Et c’est effectivement ce rapport direct au public qui attire de plus en plus l’attention sur ce rendez-vous. “Le TIFF est le meilleur endroit pour juger de la réception d’un film”, continue Sandi White. On connaît le décalage habituel entre la réaction de la critique et celle du public. Or, le TIFF permet une interaction directe entre public et cinéastes avec, en prime, quelques conséquences inattendues. Récemment, un film présenté au festival a été légèrement modifié avant sa sortie en salles pour cause de fin trop choquante pour les spectateurs.
Les grands noms du cinéma
Aujourd’hui, le festival de Toronto, jadis si peu “people”, attire de plus en plus de stars. Le lancement de nombreux grands films dont, récemment, Slumdog Millionaire ou Precious, y est sans doute pour quelque chose. À moins que le phénomène ne s’apparente tout simplement aux bouleversements de la ville elle-même qui se dote actuellement de 100 nouvelles tours et qui, dans les deux prochaines années, devrait voir cinq nouveaux hôtels 5 étoiles éclore, permettant ainsi d’accueillir les plus grands noms du cinéma. “Les stars aiment venir à Toronto, car la ville possède un vrai centre, comme New York ou Paris, mais aussi parce les Canadiens sont très respectueux et savent les laisser tranquilles”, conclut Peter Finestone.

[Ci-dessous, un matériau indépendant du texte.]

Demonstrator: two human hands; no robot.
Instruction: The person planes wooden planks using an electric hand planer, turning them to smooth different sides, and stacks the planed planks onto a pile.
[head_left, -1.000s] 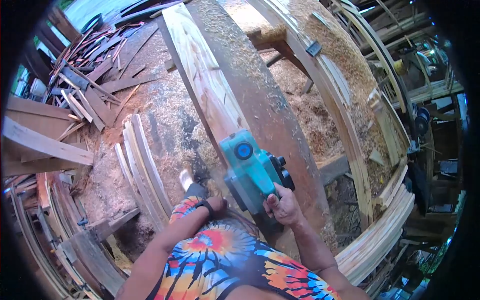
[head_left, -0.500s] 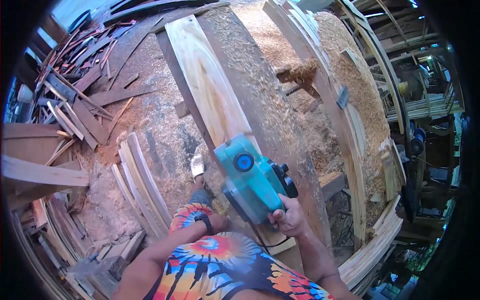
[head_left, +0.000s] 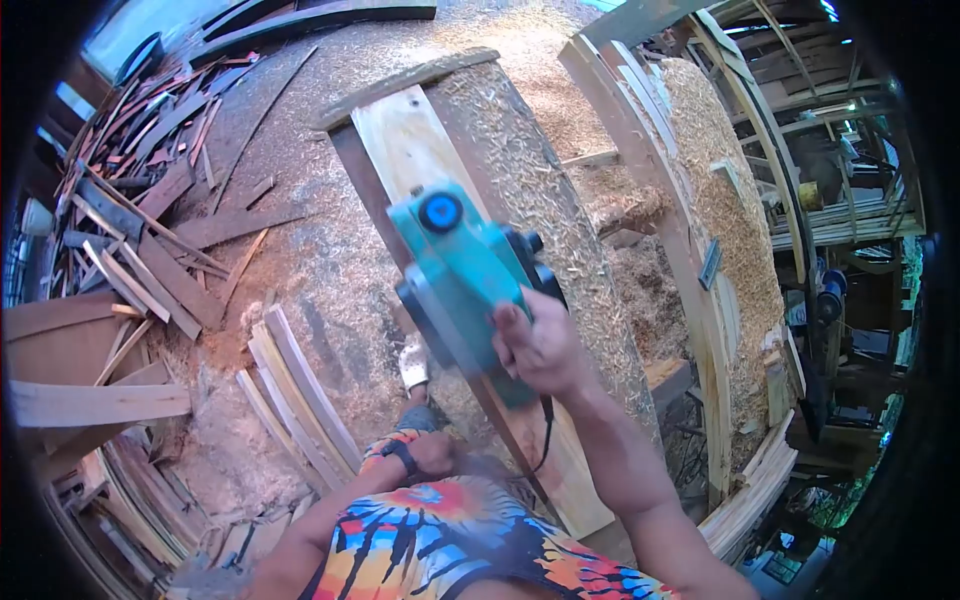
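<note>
My right hand (head_left: 540, 345) is wrapped round the rear handle of a teal electric planer (head_left: 455, 265) with a blue round knob at its front. The planer sits on a long pale wooden board (head_left: 410, 140), whose near end (head_left: 570, 480) shows below the tool. A black cord (head_left: 547, 435) hangs from the planer's back, beside my wrist. My left hand (head_left: 434, 454), with a dark band on the wrist, rests low by my thigh, away from the board. It looks loosely closed, holding nothing I can see.
The board lies on a wide plank bench (head_left: 540, 200) strewn with shavings, with a crosspiece (head_left: 410, 88) at its far end. Curved timbers (head_left: 300, 390) lean at the left, near a scrap wood pile (head_left: 150, 190). Another long timber (head_left: 690, 270) runs along the right. My foot (head_left: 413, 365) is beside the bench.
The planer and my right hand have moved forward along the board, uncovering more of its near end. My left hand stays by my thigh. The view has shifted slightly.
</note>
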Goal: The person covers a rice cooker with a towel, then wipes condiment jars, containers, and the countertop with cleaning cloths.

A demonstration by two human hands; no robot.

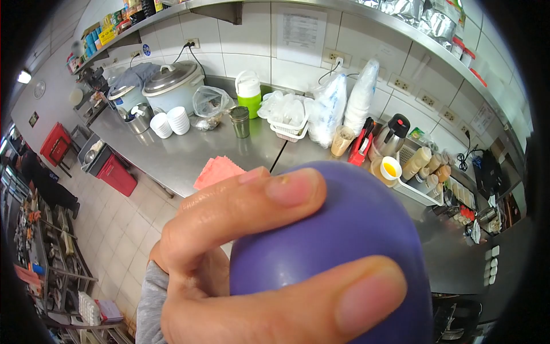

En 2010, à l’occasion de sa 35ème édition, le TIFF s’est doté d’un édifice flambant neuf : le Bell Lightbox Building. Face à un prestige grandissant, il fallait donner un lieu emblématique à cet événement, ainsi qu’aux 70 autres festivals de films ayant lieu chaque année (français, portugais, grec, italien) et reflétant bien la diversité d’une ville cosmopolite où 51 % de la population est née à l’étranger. Un totem, en quelque sorte.